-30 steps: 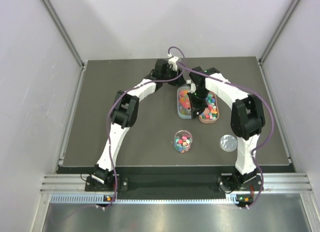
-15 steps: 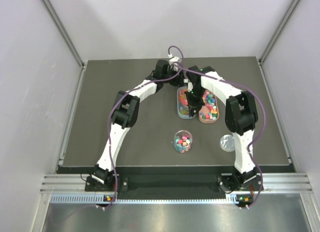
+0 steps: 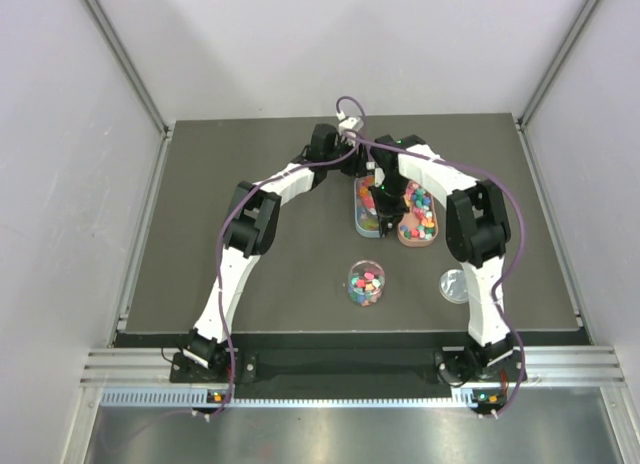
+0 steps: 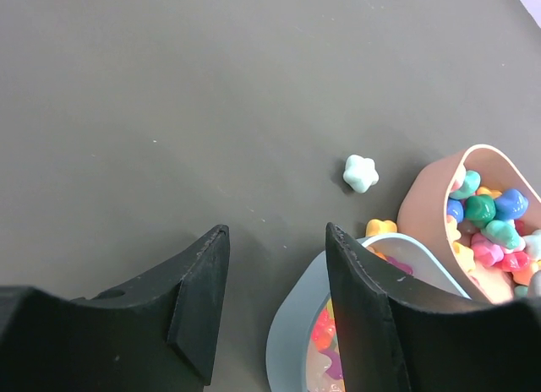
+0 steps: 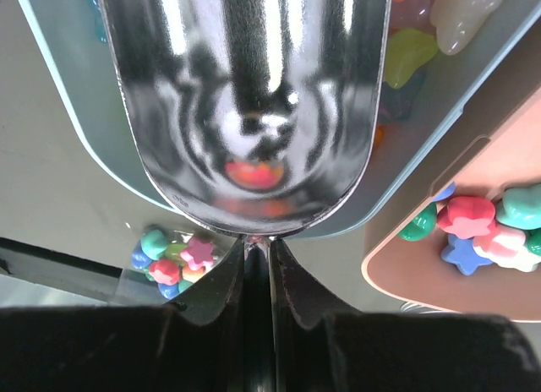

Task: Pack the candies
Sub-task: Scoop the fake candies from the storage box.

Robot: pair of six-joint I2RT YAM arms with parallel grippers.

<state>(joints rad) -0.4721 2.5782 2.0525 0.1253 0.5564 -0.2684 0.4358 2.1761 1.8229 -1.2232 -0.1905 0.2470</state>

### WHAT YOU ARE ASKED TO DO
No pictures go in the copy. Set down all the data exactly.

### RESULT OF THIS TASK
-30 steps: 
-15 steps: 
+0 steps: 
+0 steps: 
+0 steps: 

Task: Pack the candies
Sub-task: Scoop the fake candies from the storage box.

Robot: pair of six-joint I2RT YAM arms with parallel grippers.

<state>(joints rad) -0.4721 2.5782 2.0525 0.1253 0.5564 -0.2684 0.4358 2.1761 1.8229 -1.2232 -0.1905 0.2470</state>

That concludes the answer.